Esta é a primeira de cinco das cenas que mais me tocaram no The Godfather, o primeiro Padrinho, que conferiu a Francis Ford Coppolas os galões de autor clássico.
Descrevi-as quando ainda não havia web, no tempo das VHS, para o “Semanário”. Animava-me um forte sentimento e sentido de família. A minha filha tinha nascido há 15 dias. Junho de 1989. Voltam 32 anos depois, e não juro que não tenha já acrescentado, entretanto, um ponto a cada um destes contos.
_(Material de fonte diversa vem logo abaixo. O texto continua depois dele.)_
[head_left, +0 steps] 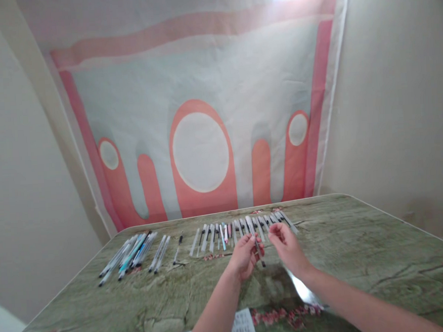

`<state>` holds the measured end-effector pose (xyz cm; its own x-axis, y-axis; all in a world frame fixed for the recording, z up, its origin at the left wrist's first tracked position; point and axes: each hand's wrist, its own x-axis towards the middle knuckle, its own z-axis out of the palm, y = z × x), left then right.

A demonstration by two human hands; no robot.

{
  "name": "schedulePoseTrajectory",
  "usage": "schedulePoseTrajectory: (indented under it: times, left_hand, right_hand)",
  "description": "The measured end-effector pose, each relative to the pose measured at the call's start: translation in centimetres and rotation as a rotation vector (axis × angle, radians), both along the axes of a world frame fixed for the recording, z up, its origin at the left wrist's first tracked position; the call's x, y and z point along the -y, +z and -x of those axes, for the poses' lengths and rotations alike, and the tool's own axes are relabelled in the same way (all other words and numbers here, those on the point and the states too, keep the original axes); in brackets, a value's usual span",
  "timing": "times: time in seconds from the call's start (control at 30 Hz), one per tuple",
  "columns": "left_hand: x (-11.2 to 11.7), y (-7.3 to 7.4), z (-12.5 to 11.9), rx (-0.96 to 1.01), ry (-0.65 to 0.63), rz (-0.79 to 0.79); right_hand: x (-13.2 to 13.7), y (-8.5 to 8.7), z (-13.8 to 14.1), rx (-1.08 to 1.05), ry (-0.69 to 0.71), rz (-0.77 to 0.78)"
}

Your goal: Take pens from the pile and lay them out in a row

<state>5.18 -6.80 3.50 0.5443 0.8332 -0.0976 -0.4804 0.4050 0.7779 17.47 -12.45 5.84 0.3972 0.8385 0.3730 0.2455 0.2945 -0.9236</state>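
Observation:
My left hand (244, 256) is closed around a slim pen (260, 255), its dark end pointing down toward me. Just to the right, my right hand (288, 246) has its fingers curled and drawn together; whatever they may pinch is too small to tell. Beyond both hands lies a row of pens and clear caps (212, 237), side by side, mostly translucent with dark tips. A pink pen (225, 233) and a light blue one stand out among them. My hands cover part of the row's near side.
At the left of the wood-patterned table (360, 258) lies a loose pile of pens (131, 255). Two clear pens (159, 253) and a single black-gripped one (178, 246) lie beside it. A written sheet (245, 328) sits at the near edge. A printed cloth (202, 152) hangs behind.

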Motion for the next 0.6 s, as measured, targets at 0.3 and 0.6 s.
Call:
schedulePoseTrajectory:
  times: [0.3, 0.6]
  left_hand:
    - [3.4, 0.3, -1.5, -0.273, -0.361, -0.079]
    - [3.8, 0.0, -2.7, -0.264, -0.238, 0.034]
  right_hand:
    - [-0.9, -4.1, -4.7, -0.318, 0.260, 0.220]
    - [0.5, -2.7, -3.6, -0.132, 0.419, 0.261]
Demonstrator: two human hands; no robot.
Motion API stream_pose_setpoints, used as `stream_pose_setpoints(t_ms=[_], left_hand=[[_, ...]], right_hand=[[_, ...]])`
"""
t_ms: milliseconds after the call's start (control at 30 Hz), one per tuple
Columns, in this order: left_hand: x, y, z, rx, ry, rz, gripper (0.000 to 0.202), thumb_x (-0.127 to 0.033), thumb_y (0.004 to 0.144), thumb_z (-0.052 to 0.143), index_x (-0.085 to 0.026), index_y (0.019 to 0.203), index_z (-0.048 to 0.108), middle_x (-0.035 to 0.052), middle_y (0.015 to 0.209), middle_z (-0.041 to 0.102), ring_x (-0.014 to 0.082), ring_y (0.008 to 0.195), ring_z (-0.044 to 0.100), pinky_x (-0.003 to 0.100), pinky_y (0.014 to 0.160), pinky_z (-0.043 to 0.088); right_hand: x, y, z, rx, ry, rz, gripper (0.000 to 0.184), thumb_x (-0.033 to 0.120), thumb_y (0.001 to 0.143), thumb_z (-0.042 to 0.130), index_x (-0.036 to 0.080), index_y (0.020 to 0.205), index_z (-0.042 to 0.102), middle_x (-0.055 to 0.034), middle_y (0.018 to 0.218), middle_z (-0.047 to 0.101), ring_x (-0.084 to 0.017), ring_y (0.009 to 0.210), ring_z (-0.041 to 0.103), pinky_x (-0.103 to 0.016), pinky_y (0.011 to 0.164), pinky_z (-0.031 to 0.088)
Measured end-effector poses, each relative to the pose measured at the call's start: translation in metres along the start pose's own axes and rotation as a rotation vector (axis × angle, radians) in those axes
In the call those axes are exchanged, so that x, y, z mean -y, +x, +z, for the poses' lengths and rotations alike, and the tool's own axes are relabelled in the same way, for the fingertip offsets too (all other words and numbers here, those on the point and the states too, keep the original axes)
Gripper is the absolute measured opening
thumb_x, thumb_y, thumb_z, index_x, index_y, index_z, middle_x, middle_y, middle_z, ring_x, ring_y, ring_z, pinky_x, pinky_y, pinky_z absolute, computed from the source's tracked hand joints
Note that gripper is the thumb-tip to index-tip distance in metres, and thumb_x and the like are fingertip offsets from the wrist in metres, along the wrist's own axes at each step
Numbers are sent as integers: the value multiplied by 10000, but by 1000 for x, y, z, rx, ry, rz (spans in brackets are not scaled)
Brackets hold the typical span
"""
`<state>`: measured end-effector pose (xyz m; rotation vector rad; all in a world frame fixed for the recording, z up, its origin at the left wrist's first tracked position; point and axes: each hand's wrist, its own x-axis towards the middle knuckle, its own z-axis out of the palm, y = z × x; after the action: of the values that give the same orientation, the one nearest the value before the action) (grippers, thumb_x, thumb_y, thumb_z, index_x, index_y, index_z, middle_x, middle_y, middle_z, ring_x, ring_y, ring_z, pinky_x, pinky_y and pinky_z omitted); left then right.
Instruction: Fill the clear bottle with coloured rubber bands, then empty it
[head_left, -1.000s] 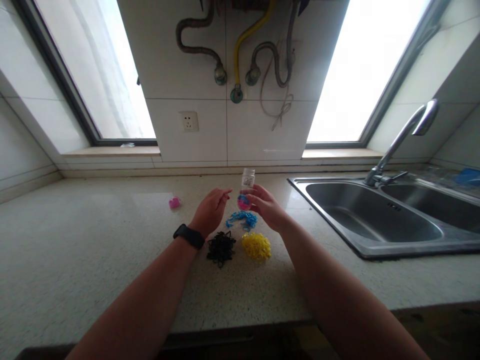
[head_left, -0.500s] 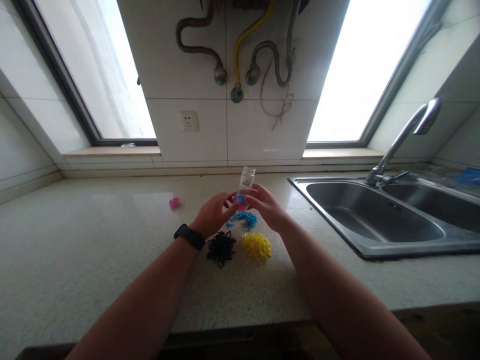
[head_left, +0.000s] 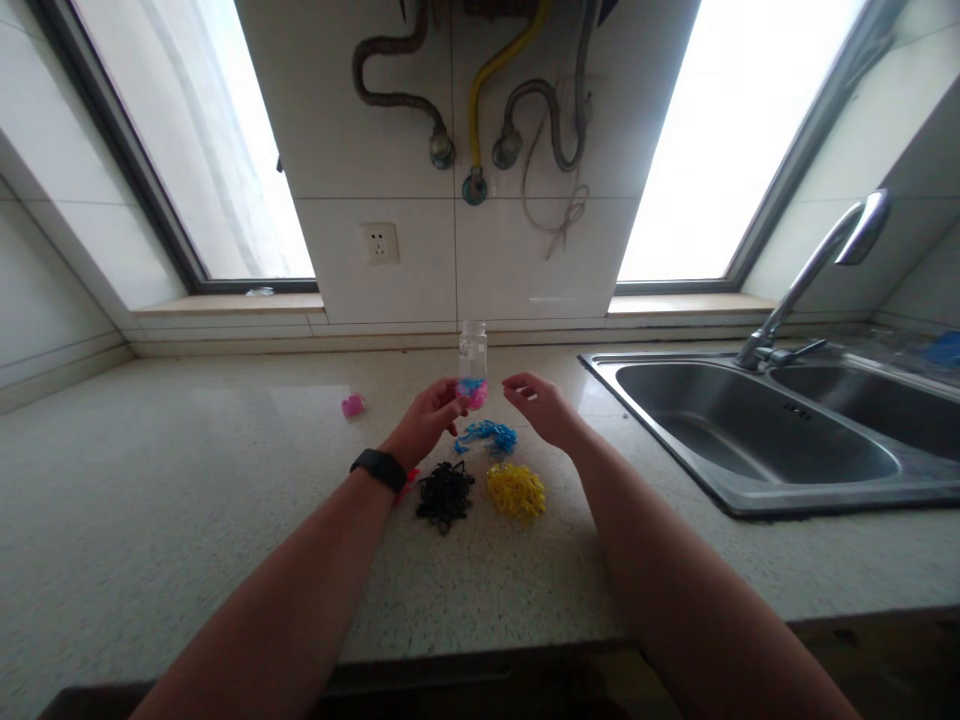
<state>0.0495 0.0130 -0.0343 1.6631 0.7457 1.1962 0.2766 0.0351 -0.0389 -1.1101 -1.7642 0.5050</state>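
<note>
Upright in my left hand (head_left: 429, 415) is a clear bottle (head_left: 472, 350) with a pink lower part and blue bits near its bottom. The fingers grip it low down. My right hand (head_left: 541, 408) is just right of the bottle, apart from it, fingers loosely extended and nothing visible in them. Below the hands, a blue pile (head_left: 489, 437) of small loops or links lies on the counter. Nearer me are a black pile (head_left: 445, 495) and a yellow pile (head_left: 517, 491). A red pile (head_left: 407, 484) is mostly hidden by my left wrist.
A small pink piece (head_left: 352, 405), perhaps a cap, lies on the speckled counter (head_left: 225, 500) to the left. On the right is a steel double sink (head_left: 742, 420) with a tap (head_left: 810, 280). The tiled wall (head_left: 375, 300) rises behind.
My right hand has let go of the bottle and moved slightly right. The bottle has shifted left and stands straighter in my left hand. Red pieces now show beside my left wrist.
</note>
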Motion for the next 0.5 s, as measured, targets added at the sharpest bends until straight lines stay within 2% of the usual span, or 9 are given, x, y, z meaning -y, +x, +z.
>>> stream_pose_setpoints(t_ms=[100,233,333,500], left_hand=[[-1,0,-1,-9,3,-3,393,-394,861,602,-141,1162,588,85,985,636,147,803,564,207,540,457],[-2,1,-3,46,55,14,414,-384,866,597,-150,1207,576,94,1024,646,157,842,578,209,552,462],[-1,1,-3,66,94,32,404,-378,877,585,-155,1214,575,101,1061,648,162,863,586,209,555,467],[4,2,-5,63,145,29,406,-397,883,582,-162,1213,568,94,1048,657,161,852,586,205,547,469]], right_hand=[[-8,-3,-8,201,-301,-50,183,307,865,600,201,954,719,-41,844,706,-148,703,587,-283,684,445],[-6,-6,-14,463,-439,-65,214,244,857,589,203,1015,727,-64,932,709,-154,758,607,-263,693,441],[-3,-7,-16,524,-473,-56,243,262,853,596,205,1049,728,-72,966,705,-159,768,606,-263,689,439],[-1,-7,-15,538,-490,3,374,428,796,692,195,1088,716,-74,979,713,-167,762,611,-270,677,436]])
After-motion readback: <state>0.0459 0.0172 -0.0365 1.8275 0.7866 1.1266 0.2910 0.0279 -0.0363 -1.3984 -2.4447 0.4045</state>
«I believe in America. America’s made my fortune». Pode a primeira cena ser a mais bela cena de um filme? Começa num negro absoluto, com uma voz-off tremente e suplicante na banda sonora. É do escuro que vem a cara do homem que fala. Depois, a câmara recua num travelling exasperante de tanta lentidão, fugindo do rosto do homem que suplica, para só se deter no rosto patriarcal de Marlon Brando. É tudo muito devagar, tão devagar, e as bocas dos actores pronunciam separadamente cada palavra do diálogo, cada sílaba. Soletram honra, respeito, lealdade, justiça. Dentro de uma luz rembrandtiana, tão doce como crepuscular, os dedos de uma mão invisível enlaçam cada um desses conceitos e logo vemos que esses dedos são os dedos da mão do crime. O crime tem, afinal, a mesma ética irrepreensível do bem. Uma ética que não mata por dinheiro e só reclama “be my friend“. Tudo se declina em seis minutos e vinte dois segundos, tendo por prefácio a música de Nino Rota.